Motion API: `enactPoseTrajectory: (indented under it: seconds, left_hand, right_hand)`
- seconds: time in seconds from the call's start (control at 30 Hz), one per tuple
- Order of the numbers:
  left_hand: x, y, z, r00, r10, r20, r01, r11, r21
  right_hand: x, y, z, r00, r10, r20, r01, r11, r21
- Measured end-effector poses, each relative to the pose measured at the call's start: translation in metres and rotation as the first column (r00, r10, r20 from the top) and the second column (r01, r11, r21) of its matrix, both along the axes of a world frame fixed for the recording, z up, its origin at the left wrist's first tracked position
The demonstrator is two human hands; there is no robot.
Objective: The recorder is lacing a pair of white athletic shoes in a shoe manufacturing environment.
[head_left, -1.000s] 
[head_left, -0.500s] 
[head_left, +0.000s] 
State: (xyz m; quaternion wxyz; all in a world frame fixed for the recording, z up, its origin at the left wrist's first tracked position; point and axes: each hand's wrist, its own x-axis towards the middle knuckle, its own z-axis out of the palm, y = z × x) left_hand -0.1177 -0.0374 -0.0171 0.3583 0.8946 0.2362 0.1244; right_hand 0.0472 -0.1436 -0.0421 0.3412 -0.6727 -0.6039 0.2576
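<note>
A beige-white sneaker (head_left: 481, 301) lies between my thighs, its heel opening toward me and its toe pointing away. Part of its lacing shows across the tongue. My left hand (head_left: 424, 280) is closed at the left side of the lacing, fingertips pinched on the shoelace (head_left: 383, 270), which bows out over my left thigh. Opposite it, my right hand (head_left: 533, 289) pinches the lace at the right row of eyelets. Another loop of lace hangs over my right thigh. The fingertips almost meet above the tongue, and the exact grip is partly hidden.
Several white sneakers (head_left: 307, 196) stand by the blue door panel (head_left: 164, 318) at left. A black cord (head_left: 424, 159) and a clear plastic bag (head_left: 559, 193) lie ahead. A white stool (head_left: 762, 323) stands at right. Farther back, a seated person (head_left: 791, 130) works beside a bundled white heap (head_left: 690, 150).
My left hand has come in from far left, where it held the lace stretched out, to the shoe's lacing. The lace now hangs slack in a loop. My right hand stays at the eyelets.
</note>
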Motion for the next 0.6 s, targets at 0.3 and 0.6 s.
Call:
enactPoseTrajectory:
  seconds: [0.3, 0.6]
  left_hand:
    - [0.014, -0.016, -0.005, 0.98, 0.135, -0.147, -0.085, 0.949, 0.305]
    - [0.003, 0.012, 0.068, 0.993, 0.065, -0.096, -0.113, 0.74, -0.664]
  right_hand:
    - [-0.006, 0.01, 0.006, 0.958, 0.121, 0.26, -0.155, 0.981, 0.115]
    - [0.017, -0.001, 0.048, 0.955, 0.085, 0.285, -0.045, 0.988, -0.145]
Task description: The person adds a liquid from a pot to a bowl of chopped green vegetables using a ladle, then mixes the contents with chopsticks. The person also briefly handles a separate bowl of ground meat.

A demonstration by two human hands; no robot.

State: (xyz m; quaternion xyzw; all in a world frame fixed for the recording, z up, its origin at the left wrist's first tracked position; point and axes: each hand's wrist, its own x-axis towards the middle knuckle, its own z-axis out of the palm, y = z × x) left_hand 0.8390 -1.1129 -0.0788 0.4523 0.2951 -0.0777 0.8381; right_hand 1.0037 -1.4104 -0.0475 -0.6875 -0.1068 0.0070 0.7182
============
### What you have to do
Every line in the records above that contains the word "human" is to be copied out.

### Result of the exercise
The demonstrator is two human hands; there is no robot.
A demonstration by two human hands; no robot.

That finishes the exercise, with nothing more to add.